> _Work order_
Your output should be the full listing, unchanged.

====== Information provided

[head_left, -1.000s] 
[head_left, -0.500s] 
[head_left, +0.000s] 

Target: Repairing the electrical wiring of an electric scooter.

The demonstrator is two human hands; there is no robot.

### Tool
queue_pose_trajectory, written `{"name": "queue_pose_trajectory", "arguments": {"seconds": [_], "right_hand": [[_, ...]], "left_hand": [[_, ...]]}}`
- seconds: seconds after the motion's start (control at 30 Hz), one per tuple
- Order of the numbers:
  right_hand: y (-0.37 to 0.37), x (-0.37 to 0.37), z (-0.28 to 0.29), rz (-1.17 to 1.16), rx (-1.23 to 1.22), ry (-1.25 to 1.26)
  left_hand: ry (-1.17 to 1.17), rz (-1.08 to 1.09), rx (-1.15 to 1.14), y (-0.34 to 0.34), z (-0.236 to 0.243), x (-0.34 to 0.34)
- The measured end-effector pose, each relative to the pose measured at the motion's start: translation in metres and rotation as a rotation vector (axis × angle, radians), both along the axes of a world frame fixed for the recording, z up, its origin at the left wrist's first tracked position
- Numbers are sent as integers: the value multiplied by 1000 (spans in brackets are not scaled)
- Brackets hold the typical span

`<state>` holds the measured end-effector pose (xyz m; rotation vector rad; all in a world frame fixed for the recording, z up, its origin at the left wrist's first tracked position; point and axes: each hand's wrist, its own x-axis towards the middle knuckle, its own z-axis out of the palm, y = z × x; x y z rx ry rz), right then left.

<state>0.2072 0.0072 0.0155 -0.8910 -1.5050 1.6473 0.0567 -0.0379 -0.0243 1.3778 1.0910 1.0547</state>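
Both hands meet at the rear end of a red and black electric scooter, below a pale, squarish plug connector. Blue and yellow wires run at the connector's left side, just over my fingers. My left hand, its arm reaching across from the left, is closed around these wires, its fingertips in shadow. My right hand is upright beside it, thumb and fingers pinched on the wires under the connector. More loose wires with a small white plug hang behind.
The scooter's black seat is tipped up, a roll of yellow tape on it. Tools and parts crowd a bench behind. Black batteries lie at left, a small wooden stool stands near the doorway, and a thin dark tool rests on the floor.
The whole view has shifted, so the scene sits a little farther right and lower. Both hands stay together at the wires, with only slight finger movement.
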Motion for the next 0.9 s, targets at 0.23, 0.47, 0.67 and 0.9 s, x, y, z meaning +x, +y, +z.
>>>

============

> _Task answer_
[head_left, -1.000s] 
[head_left, -0.500s] 
[head_left, +0.000s] 

Target: Repairing the electrical wiring of an electric scooter.

The demonstrator is two human hands; there is no robot.

### Tool
queue_pose_trajectory, written `{"name": "queue_pose_trajectory", "arguments": {"seconds": [_], "right_hand": [[_, ...]], "left_hand": [[_, ...]]}}`
- seconds: seconds after the motion's start (control at 30 Hz), one per tuple
- Order of the numbers:
  right_hand: y (-0.37 to 0.37), x (-0.37 to 0.37), z (-0.28 to 0.29), rz (-1.17 to 1.16), rx (-1.23 to 1.22), ry (-1.25 to 1.26)
  left_hand: ry (-1.17 to 1.17), rz (-1.08 to 1.09), rx (-1.15 to 1.14), y (-0.34 to 0.34), z (-0.236 to 0.243), x (-0.34 to 0.34)
- The measured end-effector pose, each relative to the pose measured at the motion's start: translation in metres and rotation as a rotation vector (axis × angle, radians), both along the axes of a world frame fixed for the recording, z up, its origin at the left wrist's first tracked position
- Numbers are sent as integers: the value multiplied by 1000 (spans in brackets are not scaled)
- Brackets hold the typical span

`<state>` holds the measured end-effector pose (xyz m; rotation vector rad; all in a world frame fixed for the recording, z up, its origin at the left wrist's first tracked position; point and axes: each hand's wrist, its own x-axis towards the middle knuckle, its own z-axis out of the palm, y = z × x; x y z rx ry rz), right then left.

<state>0.2072 0.0072 0.0155 -0.8910 -1.5050 1.6473 0.0567 -0.0379 -0.0243 1.3778 1.0910 1.0547</state>
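Both hands meet at the rear end of a red and black electric scooter, below a pale, squarish plug connector. Blue and yellow wires run at the connector's left side, just over my fingers. My left hand, its arm reaching across from the left, is closed around these wires, its fingertips in shadow. My right hand is upright beside it, thumb and fingers pinched on the wires under the connector. More loose wires with a small white plug hang behind.
The scooter's black seat is tipped up, a roll of yellow tape on it. Tools and parts crowd a bench behind. Black batteries lie at left, a small wooden stool stands near the doorway, and a thin dark tool rests on the floor.
The whole view has shifted, so the scene sits a little farther right and lower. Both hands stay together at the wires, with only slight finger movement.
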Motion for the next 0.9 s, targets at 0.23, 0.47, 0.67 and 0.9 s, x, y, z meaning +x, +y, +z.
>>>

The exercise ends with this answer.